Meet the Vegas developer who wants to make a $100 million penthouse into your Fortune 500 headquarters

You know the saying: What happens in Vegas, stays in Vegas. One major real estate developer is hoping executives at some of the largest companies in the U.S. will literally choose to stay in Vegas but to conduct business, not to play the slots. And his journey has followed the constantly evolving real estate market in recent years.

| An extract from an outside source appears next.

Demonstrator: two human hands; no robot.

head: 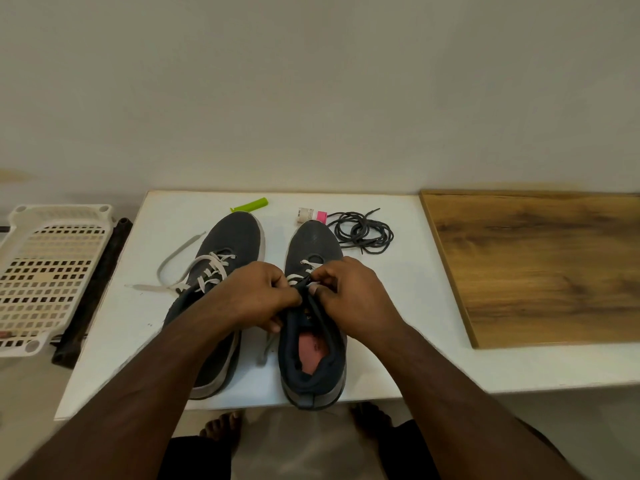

Lorenzo Doumani comes from a family that ranks as Las Vegas royalty. They’re the developers of the iconic El Morocco and La Concha Motels. A new piece by my colleague Shawn Tully details Doumani’s pursuit to build Majestic Las Vegas—a destination for Fortune 500 execs.

“Companies of all kinds want a big, permanent presence in Vegas, and this is a condo-style solution for them,” he told Tully. “The suites could serve as corporate headquarters, or as a venue where the NFL holds meetings for team owners, or as display space for clothing companies that spend many millions every year on displays during Las Vegas Fashion Week that they tear down after four or five days.”

And the vibe he’s seeking to summon is “the super-loose élan that ruled in the heyday of Frank, Dean, and Sammy,” Tully writes. A premium spot, of course, will only be available to companies with a champagne budget. “Expected price on the penthouse that would occupy the entire top floor and cover the square footage of a pro football field to the 50-yard line: $100 million, or $12 million for the 6,500-square-foot, four-to-a-floor versions below. We’re talking Manhattan prices,” Tully writes.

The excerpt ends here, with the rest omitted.